*Task item*
Each time a line of the listing holds "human", copy that line.

*Records supplied*
=== Section Start ===

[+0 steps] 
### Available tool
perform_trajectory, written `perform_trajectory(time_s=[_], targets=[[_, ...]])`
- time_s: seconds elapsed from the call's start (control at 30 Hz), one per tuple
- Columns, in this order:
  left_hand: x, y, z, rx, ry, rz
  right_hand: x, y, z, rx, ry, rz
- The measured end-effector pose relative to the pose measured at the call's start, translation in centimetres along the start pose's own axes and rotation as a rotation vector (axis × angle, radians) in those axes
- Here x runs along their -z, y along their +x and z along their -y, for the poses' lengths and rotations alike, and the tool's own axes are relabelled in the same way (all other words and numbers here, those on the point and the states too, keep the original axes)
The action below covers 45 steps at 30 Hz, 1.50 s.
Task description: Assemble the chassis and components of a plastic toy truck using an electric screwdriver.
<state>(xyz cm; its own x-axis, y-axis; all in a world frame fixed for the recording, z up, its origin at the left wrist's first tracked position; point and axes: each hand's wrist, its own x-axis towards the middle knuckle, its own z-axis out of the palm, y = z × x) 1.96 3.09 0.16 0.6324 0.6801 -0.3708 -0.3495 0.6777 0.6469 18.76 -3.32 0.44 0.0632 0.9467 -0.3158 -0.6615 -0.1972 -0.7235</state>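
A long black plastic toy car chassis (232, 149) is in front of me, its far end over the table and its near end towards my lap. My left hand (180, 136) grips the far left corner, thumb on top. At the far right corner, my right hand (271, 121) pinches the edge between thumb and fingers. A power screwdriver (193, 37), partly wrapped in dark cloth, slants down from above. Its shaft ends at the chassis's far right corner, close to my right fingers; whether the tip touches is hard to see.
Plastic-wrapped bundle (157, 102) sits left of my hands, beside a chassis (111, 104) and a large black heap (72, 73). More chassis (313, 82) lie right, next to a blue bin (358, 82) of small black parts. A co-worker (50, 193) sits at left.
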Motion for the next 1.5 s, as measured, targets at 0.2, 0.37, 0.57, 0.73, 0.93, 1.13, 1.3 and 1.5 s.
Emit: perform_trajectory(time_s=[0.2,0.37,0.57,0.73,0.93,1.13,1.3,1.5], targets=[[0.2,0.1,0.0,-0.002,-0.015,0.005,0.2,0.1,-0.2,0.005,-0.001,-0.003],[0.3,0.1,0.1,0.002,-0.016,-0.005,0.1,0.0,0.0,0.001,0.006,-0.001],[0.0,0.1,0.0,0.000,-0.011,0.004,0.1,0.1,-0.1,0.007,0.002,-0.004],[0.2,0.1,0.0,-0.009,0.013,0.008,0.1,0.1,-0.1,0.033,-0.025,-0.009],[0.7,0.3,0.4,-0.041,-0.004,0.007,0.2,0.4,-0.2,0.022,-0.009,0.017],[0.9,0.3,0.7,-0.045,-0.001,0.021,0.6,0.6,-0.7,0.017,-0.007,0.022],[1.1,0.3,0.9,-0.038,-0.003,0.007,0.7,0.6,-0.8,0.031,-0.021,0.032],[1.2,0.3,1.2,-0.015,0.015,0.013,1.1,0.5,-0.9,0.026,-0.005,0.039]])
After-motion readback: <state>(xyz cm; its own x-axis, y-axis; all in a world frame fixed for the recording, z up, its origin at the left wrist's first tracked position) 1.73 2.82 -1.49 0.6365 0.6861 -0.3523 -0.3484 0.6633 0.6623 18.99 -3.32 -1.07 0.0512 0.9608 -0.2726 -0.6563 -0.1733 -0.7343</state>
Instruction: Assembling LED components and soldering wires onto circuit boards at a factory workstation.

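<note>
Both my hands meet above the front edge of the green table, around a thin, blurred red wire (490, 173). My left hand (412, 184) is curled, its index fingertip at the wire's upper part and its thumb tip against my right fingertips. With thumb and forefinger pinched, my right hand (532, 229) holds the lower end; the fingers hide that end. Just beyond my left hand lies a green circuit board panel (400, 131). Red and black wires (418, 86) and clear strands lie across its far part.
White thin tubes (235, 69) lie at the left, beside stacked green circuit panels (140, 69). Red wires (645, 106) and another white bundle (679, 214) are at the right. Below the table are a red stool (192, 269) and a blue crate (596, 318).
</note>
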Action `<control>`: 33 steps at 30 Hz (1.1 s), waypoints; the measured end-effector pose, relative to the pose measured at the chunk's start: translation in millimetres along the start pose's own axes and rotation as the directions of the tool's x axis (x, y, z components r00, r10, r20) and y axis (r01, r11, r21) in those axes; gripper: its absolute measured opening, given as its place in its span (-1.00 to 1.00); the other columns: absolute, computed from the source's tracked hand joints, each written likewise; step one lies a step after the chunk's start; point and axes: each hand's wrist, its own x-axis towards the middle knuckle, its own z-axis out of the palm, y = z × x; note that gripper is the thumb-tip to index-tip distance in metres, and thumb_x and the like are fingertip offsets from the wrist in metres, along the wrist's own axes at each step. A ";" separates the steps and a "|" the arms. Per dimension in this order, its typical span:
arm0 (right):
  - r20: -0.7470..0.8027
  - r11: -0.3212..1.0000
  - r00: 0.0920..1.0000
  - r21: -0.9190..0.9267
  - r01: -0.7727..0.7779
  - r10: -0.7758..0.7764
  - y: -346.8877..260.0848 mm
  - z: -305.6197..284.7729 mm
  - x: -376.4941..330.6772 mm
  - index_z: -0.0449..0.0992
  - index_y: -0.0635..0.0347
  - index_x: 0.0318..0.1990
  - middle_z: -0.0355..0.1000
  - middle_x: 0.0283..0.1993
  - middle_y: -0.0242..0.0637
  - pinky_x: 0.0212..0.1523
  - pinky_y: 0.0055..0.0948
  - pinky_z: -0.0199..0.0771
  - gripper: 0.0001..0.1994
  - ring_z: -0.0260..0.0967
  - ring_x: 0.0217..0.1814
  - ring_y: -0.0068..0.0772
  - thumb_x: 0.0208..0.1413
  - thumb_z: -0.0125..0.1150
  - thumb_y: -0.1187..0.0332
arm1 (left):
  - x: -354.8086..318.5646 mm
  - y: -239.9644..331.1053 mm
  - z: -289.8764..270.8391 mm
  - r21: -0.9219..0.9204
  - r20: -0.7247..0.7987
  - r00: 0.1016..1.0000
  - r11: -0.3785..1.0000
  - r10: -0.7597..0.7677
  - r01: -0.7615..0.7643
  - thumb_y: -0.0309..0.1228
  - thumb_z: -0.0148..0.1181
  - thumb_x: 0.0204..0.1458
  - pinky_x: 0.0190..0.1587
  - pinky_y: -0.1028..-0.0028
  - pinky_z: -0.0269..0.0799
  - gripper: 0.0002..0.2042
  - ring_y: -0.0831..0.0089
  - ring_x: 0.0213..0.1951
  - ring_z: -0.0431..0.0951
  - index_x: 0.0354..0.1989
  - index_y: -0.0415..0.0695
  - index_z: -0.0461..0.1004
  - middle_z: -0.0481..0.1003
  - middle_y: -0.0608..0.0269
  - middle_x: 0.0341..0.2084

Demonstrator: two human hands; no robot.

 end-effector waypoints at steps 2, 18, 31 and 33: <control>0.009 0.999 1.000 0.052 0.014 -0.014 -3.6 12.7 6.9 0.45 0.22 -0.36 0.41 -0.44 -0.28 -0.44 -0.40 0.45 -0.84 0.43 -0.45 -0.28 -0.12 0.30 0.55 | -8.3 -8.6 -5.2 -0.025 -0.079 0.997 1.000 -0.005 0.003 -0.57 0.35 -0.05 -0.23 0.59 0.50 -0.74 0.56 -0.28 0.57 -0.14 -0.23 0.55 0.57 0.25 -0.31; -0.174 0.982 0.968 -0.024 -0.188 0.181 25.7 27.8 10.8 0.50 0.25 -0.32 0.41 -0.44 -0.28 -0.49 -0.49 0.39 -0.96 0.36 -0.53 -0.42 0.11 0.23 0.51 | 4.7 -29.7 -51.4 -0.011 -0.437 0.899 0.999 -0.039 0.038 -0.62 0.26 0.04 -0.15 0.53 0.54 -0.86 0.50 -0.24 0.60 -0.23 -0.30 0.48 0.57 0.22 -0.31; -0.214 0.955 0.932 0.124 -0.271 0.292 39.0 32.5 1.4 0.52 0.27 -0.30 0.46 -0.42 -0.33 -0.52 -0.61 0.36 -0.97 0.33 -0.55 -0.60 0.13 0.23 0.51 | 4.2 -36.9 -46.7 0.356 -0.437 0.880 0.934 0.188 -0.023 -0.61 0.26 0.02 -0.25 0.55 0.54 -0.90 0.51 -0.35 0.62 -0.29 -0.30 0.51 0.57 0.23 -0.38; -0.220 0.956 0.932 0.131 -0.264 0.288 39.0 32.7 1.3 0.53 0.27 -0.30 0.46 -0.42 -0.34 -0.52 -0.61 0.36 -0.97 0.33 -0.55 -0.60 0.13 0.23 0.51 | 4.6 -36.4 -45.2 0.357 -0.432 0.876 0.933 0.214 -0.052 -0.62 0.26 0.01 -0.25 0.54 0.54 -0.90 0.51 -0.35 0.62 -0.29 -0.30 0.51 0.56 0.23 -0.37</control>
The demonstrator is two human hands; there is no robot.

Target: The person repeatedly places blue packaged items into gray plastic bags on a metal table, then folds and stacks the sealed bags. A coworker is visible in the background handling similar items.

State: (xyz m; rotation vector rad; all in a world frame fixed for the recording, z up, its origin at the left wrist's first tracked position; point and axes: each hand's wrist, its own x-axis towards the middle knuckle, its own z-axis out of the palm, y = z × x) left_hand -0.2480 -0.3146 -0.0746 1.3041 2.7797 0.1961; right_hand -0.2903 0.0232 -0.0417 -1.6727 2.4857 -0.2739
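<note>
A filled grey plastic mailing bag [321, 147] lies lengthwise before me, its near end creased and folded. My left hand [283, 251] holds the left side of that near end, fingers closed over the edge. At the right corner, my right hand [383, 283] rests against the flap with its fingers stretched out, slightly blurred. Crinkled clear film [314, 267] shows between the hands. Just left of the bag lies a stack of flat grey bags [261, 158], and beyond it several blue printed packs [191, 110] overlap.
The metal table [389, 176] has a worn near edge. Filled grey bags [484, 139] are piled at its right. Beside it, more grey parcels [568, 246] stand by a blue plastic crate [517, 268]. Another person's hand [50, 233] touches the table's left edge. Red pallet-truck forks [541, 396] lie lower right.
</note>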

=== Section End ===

*Answer section*
Demonstrator: two human hands; no robot.
The demonstrator is two human hands; there is no robot.

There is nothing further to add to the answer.